Last week I went to my first ever campaign training course, the Oxford briefing for #MakeTaxFair.
This was set up by a group of charities, including Restless Development, to brief us on their call for a Tax Dodging Bill. To date, 27,000 people have already signed their petition calling for this bill to be introduced.
Here’s what I learnt:
1. Tax dodging is a big problem in the UK
Tax laws in the UK are complex, that’s why there are multiple professions solely dedicated to understanding their application. Reliefs are in principle available to encourage particular positive behaviours, to improve progressive taxation and for structural reasons.
However, the net effect of current laws has been that multi-national companies operating in the UK can legally avoid paying their fair share. HMRC stated in 2012 that 25% of the tax gap (measure of difference between tax collected and tax that would be collected under full compliance with the spirit of the law) was due to large businesses. They estimate this amounted to £1.3bn in 2011-12 and £1.1bn in 2012-13, but estimates from numerous other bodies (including Oxfam) suggest this is well below the true figure.
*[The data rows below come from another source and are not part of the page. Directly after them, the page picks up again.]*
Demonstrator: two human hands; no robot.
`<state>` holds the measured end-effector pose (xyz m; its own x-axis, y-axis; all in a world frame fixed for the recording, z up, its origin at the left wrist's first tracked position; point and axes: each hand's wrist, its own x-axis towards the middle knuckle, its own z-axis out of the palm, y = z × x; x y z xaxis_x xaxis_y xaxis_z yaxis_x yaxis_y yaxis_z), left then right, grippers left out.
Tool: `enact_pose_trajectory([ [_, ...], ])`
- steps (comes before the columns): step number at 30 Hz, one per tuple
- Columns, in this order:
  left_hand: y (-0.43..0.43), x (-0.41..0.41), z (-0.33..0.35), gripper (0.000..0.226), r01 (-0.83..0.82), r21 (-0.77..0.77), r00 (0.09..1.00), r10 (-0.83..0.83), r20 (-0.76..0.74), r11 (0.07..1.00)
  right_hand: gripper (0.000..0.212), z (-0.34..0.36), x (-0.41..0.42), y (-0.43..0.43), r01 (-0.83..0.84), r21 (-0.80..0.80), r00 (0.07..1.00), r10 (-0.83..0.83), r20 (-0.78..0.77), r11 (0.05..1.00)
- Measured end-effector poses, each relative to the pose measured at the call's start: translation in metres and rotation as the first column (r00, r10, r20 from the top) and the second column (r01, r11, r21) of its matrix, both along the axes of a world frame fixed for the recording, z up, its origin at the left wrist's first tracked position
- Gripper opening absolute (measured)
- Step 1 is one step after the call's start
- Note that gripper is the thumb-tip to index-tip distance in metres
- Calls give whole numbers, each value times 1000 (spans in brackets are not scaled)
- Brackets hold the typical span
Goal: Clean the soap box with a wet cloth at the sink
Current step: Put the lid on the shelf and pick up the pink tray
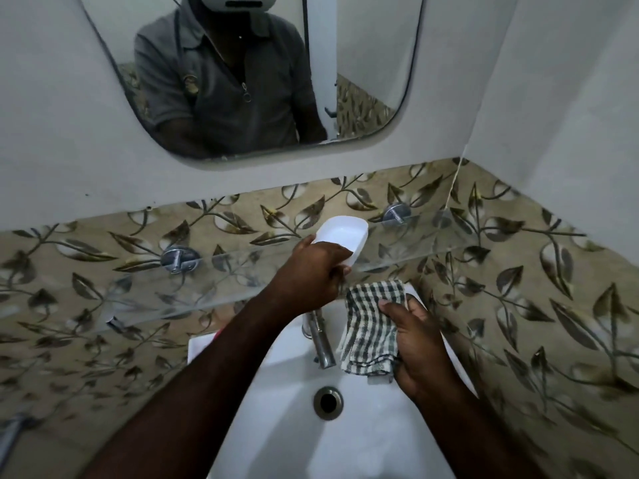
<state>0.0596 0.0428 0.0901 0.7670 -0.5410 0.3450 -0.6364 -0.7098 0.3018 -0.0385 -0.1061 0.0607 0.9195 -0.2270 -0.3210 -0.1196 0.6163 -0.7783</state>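
Note:
A white plastic soap box [342, 235] is held up in front of the glass shelf, its open side facing me. My left hand [311, 271] grips its near end from below. To the right, over the sink's back right part, my right hand [420, 344] holds a folded green-and-white checked cloth [371, 326]. The cloth hangs just right of the tap and does not touch the soap box.
A white sink [304, 440] with a round drain [328, 402] lies below my arms. A steel tap [320, 340] stands at its back. A clear glass shelf [242, 271] on steel brackets runs along the leaf-patterned tiles. A mirror [242, 74] hangs above.

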Motion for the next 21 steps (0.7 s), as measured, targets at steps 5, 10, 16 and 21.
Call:
enact_pose_trajectory([
  [5,-5,5,-4,38,-19,-21,999,18,-29,1000,20,1,8,-3,-51,-25,999,51,4,998],
  [10,-7,7,-9,50,-7,-57,1000,8,7,998,23,-9,14,-7,-120,-71,992,122,15,990],
  [16,9,-39,-18,23,-75,-532,948,225,224,844,27,-25,18,10,-264,-99,964,266,6,959],
  [21,18,-105,-71,10,-300,-661,932,358,-50,688,23,-47,18,39,-376,-216,925,380,-26,901],
])
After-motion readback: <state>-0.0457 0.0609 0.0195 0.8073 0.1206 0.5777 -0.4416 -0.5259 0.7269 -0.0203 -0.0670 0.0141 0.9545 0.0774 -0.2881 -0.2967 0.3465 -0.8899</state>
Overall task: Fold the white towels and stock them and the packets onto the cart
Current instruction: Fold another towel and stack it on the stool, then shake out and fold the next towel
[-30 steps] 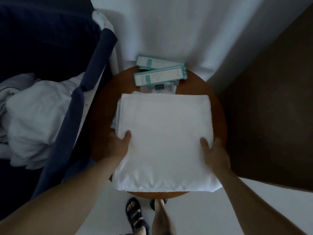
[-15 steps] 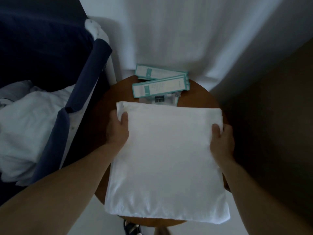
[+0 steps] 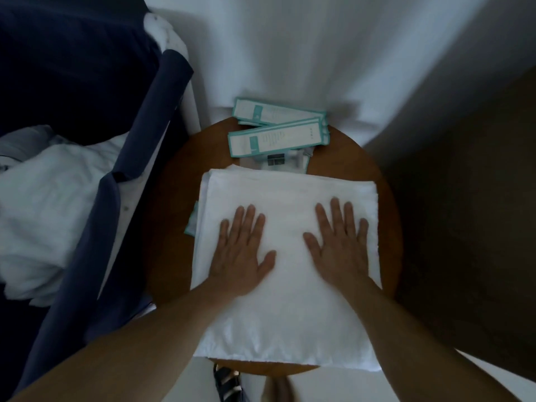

2. The behaviour of these firms affects those in the UK and those outside of the UK
The tax gap means billions of pounds out of the UK government budget available for the UK’s public services or for helping families and individuals with targeted financial support.
3. Wanting to make tax fair is not about hating profit or big business
Asking for a tax dodging bill is not equivalent to standing in opposition to companies making a profit. The driving motivation is not to limit success, but to ensure that companies make a fair contribution to the societies that they operate in and benefit from.